The response must consist of the lines below from the one with "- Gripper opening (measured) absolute" through the one with "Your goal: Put", exactly as they appear and with both ends kept.

Top of RECORDS PROVIDED

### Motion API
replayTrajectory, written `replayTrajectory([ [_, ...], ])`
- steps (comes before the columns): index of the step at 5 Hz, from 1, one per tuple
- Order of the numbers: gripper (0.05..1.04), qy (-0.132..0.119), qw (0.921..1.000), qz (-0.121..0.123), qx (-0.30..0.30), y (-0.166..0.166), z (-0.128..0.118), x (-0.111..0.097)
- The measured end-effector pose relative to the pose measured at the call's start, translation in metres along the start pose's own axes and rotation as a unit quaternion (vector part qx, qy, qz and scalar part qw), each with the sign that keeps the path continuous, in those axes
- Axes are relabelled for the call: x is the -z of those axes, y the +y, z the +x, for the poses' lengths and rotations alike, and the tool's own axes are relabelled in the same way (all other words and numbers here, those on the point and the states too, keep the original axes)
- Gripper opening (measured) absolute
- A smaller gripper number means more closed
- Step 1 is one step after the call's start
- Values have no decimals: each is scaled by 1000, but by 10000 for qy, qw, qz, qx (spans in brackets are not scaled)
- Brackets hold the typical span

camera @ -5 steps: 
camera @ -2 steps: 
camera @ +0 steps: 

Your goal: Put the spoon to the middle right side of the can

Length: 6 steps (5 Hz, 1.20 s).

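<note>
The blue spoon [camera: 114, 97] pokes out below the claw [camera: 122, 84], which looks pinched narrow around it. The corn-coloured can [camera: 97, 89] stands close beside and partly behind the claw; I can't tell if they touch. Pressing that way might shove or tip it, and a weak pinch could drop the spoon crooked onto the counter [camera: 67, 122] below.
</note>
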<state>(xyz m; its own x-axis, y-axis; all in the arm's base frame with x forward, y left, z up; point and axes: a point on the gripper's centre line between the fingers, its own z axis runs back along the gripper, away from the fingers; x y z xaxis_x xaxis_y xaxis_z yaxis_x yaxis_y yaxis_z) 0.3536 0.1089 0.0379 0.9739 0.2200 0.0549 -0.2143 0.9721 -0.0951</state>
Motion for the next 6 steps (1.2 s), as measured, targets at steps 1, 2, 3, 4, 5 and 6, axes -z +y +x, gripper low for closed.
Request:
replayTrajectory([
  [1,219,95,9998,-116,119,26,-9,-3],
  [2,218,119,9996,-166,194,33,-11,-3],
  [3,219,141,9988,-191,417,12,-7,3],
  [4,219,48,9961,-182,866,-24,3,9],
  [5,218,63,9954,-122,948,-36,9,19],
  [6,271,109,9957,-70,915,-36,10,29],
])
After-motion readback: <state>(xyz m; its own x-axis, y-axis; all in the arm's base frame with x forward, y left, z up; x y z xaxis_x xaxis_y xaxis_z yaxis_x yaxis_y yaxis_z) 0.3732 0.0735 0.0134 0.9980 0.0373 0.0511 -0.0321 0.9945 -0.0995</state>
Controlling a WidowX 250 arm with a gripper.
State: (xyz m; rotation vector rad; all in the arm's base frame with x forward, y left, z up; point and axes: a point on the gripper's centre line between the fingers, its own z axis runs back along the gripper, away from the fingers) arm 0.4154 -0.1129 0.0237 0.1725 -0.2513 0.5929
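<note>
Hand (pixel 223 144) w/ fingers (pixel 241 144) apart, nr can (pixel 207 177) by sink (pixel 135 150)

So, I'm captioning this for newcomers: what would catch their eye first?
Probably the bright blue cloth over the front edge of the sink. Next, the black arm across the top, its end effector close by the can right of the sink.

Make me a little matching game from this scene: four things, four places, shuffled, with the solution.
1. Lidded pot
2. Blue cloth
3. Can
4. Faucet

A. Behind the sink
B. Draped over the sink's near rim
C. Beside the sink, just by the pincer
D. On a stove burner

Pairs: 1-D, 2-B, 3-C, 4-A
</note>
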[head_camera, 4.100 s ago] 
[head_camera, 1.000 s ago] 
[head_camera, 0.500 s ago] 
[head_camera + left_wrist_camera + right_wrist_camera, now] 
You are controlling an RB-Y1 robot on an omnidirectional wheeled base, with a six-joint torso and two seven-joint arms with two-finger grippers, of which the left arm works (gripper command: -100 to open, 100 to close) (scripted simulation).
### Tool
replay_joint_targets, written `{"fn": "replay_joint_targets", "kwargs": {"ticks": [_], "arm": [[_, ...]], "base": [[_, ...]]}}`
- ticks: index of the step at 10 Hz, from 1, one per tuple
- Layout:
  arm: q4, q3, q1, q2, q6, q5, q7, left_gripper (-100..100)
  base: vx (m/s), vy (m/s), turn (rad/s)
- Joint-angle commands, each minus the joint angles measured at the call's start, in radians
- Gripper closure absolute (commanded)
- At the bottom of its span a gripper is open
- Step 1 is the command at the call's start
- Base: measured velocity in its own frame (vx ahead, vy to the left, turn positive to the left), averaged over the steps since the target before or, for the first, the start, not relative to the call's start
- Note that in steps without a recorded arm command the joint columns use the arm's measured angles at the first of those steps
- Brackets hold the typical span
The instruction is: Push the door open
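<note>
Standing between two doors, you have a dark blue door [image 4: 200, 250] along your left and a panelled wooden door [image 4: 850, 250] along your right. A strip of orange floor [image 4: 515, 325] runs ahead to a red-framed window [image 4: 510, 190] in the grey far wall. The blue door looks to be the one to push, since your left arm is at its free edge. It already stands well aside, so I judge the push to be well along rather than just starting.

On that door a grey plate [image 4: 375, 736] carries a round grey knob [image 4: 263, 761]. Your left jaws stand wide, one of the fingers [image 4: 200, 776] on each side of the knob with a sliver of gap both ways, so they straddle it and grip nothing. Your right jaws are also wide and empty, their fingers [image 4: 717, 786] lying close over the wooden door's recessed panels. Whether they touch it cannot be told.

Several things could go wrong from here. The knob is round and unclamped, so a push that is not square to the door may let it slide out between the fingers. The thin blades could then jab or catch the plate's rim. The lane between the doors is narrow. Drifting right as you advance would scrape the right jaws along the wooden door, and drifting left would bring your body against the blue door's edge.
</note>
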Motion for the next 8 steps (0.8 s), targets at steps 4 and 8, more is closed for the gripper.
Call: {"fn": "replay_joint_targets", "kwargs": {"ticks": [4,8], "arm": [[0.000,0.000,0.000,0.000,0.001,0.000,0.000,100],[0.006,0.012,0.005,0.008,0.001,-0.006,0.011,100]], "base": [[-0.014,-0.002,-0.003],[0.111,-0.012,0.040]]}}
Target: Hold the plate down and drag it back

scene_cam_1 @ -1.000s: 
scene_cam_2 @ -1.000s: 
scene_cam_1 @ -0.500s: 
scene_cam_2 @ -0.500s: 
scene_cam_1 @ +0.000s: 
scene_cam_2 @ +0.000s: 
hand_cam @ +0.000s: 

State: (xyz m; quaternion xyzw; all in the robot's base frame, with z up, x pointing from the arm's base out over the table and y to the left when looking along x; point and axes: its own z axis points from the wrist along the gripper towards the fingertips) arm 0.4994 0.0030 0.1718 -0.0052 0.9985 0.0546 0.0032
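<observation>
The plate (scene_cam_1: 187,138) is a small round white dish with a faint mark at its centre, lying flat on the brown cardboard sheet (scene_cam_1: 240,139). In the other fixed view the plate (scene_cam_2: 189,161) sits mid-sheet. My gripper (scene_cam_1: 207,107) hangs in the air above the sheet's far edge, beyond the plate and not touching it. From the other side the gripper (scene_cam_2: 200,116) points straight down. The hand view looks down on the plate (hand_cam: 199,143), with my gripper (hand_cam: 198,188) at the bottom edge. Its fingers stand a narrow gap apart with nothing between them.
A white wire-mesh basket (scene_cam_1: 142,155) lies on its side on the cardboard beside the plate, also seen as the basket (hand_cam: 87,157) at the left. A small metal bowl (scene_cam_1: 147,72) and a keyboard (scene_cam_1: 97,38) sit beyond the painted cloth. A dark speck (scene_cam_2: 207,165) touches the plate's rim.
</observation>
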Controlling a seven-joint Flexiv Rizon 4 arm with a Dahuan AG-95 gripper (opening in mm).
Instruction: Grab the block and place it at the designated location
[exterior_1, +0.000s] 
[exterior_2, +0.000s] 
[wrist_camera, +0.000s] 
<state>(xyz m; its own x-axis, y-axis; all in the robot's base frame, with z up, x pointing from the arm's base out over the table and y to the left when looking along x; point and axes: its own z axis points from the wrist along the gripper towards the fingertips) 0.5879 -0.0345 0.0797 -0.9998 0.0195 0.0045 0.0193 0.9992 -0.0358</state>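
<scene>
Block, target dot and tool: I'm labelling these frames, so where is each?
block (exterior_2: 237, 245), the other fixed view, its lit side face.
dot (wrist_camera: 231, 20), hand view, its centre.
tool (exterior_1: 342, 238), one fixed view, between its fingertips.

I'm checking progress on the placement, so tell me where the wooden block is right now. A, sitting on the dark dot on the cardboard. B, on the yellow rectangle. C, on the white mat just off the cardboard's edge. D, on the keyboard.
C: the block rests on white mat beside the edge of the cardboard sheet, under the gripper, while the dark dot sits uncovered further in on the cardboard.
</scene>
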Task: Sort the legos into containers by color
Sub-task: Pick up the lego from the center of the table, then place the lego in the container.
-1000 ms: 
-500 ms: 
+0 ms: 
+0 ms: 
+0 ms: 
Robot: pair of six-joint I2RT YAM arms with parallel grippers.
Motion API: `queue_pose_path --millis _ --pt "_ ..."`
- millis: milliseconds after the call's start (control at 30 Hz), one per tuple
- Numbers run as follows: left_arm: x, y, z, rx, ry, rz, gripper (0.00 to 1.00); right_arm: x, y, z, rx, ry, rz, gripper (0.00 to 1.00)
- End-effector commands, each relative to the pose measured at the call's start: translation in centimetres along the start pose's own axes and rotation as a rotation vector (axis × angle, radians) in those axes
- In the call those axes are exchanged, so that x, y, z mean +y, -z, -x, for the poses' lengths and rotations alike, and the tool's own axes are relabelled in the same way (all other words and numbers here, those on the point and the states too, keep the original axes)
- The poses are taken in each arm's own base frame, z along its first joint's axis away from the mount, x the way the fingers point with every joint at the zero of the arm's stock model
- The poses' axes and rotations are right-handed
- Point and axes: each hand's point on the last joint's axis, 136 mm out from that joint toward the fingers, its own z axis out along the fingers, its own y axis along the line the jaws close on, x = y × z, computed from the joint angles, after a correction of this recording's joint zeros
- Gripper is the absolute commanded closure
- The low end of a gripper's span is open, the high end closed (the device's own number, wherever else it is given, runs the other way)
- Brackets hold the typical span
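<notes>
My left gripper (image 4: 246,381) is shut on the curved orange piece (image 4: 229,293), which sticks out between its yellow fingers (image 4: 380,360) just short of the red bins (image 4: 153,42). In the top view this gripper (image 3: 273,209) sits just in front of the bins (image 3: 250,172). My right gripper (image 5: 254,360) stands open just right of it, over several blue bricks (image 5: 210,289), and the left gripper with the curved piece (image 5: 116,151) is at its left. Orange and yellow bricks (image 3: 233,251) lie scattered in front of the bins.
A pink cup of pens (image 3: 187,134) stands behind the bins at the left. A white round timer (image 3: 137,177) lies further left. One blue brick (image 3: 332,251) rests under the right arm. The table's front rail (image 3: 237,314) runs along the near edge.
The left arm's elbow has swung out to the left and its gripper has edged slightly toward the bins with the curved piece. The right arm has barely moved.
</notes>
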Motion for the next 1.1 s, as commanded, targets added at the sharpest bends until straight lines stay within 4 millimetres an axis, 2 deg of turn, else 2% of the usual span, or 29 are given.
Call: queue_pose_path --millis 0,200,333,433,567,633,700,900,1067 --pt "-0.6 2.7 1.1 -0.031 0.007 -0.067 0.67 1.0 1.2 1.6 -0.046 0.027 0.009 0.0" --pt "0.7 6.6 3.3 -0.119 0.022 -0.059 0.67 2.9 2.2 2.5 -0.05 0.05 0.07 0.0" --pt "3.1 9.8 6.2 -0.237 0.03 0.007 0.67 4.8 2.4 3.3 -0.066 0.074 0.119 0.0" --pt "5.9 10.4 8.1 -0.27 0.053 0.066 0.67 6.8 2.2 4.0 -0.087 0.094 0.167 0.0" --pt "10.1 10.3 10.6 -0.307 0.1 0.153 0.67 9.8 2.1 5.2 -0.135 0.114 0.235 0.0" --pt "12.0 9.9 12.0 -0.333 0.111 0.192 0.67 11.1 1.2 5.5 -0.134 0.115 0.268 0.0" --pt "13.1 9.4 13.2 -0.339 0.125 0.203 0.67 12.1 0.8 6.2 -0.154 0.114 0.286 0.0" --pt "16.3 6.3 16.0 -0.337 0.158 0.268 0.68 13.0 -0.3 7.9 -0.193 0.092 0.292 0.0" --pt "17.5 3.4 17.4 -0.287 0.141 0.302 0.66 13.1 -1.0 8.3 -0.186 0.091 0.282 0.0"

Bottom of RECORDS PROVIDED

▸ ANSWER TO THIS PROBLEM:
- Gripper opening (measured) absolute
- A smaller gripper number means more closed
- Step 1 is one step after the call's start
- Values have no decimals: each is scaled by 1000, but by 10000 for qy, qw, qz, qx (spans in brackets are not scaled)
- Brackets hold the typical span

camera @ -5 steps: 
camera @ -2 steps: 
camera @ +0 steps: 

Your goal: Put the spoon to the middle right side of the can

What needed an answer now has one.